→ **Exercise requirements**
Take the lines below from the first through the one that contains "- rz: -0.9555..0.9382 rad" and copy them exactly.

→ **Data block**
-- Opening Marker --
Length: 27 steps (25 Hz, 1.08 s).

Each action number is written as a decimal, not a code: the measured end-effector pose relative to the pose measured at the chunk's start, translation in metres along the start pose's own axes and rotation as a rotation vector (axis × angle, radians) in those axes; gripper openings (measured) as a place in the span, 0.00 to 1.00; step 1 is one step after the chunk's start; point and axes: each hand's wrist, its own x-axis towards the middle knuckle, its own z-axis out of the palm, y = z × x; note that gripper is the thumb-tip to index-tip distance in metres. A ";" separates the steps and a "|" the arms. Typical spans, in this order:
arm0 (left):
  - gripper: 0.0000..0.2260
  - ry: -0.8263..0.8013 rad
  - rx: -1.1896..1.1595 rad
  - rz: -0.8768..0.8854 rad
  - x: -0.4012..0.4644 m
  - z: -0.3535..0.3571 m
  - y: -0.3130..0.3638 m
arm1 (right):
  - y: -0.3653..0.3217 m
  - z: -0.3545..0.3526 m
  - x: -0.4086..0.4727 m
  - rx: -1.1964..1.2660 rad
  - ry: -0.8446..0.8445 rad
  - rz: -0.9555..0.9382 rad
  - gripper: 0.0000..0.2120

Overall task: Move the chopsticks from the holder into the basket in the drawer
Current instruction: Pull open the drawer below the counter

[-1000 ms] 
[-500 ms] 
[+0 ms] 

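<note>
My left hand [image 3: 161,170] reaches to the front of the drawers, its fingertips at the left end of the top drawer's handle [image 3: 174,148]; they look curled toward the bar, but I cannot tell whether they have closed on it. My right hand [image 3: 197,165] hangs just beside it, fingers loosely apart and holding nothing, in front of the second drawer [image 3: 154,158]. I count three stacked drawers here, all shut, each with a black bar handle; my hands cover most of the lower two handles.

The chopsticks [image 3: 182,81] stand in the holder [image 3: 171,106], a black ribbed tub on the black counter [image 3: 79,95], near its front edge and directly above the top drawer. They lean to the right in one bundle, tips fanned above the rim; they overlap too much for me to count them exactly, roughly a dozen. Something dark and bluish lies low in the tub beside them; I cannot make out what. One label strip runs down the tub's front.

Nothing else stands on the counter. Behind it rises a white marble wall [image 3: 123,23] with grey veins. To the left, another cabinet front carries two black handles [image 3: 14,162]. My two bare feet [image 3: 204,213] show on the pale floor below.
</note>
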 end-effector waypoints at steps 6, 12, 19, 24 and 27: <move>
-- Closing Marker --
→ **Answer below**
Length: 27 steps (25 Hz, 1.08 s).

Each action number is written as a decimal, not a code: the measured end-effector pose relative to the pose measured at the chunk's start, translation in metres along the start pose's own axes and rotation as a rotation vector (axis × angle, radians) in those axes; gripper openings (measured) as a place in the span, 0.00 to 1.00; step 1 is one step after the chunk's start; point and axes: each hand's wrist, its own x-axis towards the middle knuckle, its own z-axis out of the palm, y = z × x; note that gripper is the thumb-tip to index-tip distance in metres. A ";" separates the steps and a "|" the arms. Typical spans, in this order:
arm0 (left):
  - gripper: 0.0000..0.2260
  - ry: -0.8263..0.8013 rad
  - rx: -1.1896..1.1595 rad
  - rz: -0.8768..0.8854 rad
  - x: -0.4012..0.4644 m
  - z: -0.3535..0.3571 m
  - y: -0.3130..0.3638 m
arm1 (right):
  - y: -0.3653..0.3217 m
  - z: -0.3545..0.3526 m
  - x: -0.4086..0.4727 m
  - rx: -1.1964..1.2660 rad
  - ry: -0.8446..0.8445 rad
  - rz: -0.9555..0.9382 rad

The response is now done.